Due to their anti-inflammatory, immunosuppressive and antiproliferative actions, dermocorticoids can restore the inflammatory system and inhibit the excessive proliferation of keratinocytes, which leads to the formation of scales. Therefore, dermocorticoids can be useful in treating psoriasis.
The adverse effects of corticosteroids.
The use of dermocorticoids can present certain undesirable effects.
Skin Atrophy is one of the most common side effects of dermocorticoids. This manifests as a thinning of the skin due to a reduction in some of its components (epidermis, dermis, hypodermis). This observation is explained by their antiproliferative effect on keratinocytes, melanocytes and fibroblasts that synthesise collagen.
Purpura, ecchymoses, telangiectasias, and permanent erythema are other clinical signs observable after treatment with dermocorticoids.
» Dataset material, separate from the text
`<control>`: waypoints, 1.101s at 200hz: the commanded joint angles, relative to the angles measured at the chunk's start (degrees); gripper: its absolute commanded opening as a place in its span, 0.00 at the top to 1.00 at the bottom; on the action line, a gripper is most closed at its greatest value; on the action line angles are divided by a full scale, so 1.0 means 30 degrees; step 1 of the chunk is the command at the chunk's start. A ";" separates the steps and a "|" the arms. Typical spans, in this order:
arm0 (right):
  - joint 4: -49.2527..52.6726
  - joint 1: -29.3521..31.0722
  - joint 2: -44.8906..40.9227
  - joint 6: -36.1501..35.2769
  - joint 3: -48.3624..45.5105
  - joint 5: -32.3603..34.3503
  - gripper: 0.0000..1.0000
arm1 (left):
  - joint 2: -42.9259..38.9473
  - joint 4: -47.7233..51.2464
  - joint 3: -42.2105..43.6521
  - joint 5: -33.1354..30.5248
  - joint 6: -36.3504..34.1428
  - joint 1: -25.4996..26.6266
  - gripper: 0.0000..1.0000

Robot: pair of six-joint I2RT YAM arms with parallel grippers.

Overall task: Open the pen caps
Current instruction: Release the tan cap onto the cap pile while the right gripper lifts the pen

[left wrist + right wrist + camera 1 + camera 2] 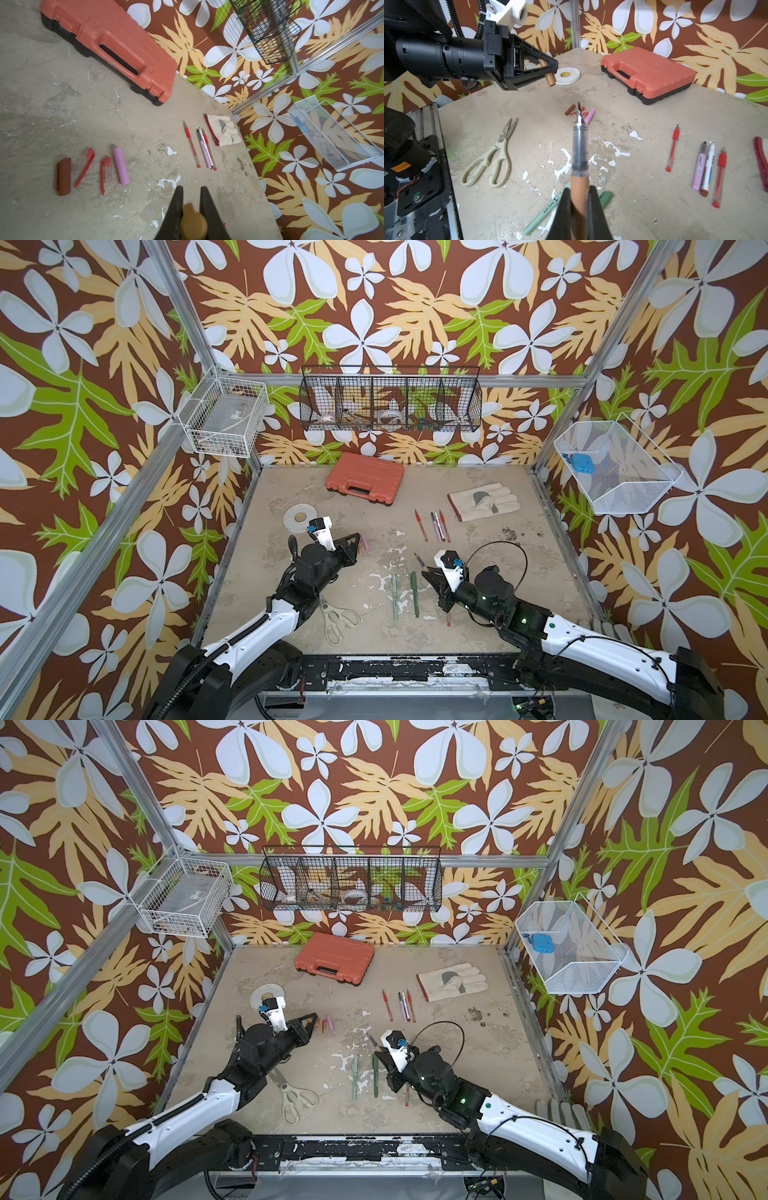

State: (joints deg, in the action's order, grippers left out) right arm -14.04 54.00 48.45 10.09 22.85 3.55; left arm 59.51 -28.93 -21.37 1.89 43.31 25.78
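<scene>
Well, on the worn surface (498, 572), in front of the red case (365, 479), the work seems to be past its middle. One pen is being finished at this moment and, as I judge, two more wait.

The left hand (553, 70) hangs in front of the case, toward its left end. Its fingers are almost together and pinch a gold cap (193, 224), which sticks out below them, clear of the surface. The right hand (579, 190) is well in front of the case, on its right side. It is closed around the brown barrel of a pen (579, 149), and the bare nib points toward the case. The cap and the pen are well apart, so this cap is off.

The two green pens (414, 593) lie side by side, far in front of the case near the right hand, and they appear to have their caps on. The open pens (434, 524) lie in a row in front of the case, past its right end.

Directly in front of the case lies a row of loose caps: a brown cap (63, 176), two red caps (86, 166) and a pink cap (121, 166).

The next move, I think, is to lower the gold cap beside this row and open the fingers gently so it does not roll. The pen should go to the open row.
</scene>
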 commanded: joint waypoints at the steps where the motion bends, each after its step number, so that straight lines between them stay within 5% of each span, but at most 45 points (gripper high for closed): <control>1: -0.0292 -0.0011 0.0044 0.0239 0.0000 0.1593 1.00 | 0.0535 0.1193 -0.0496 -0.0454 -0.0659 0.0020 1.00; 73: 0.0648 -0.0368 0.1267 0.0733 0.0611 0.3750 1.00 | 0.3543 0.2890 -0.2032 -0.1630 -0.1734 0.0020 1.00; 220: 0.1224 -0.1344 0.1137 0.1514 0.0586 0.3826 1.00 | 0.8954 0.6214 -0.5155 -0.3343 -0.2849 0.0020 0.96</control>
State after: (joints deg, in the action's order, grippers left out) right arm -10.74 49.93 51.94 13.87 24.43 14.06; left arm 85.34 -12.16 -36.14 -7.11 35.77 25.78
This adverse effect can occur following the stimulation of endothelial cells by dermocorticoids, although its mode of action is not known.
Other adverse effects have been reported in studies such as hypopigmentation, delayed wound healing, or skin fragility. However, the origin of these effects is not yet very well understood.
Note : Generally, a medical opinion and prescription are required ahead of any use of dermocorticoids.
Sources
LEBRUN-VIGNES B. & al. Dermocorticoïdes. EM Consulte (2011).
FAURE S. Dermocorticoïdes. Actualités pharmaceutiques (2014).
ZENKLUSEN C. & al. Actualités pharmaceutiques. Revue Médicale Suisse (2014).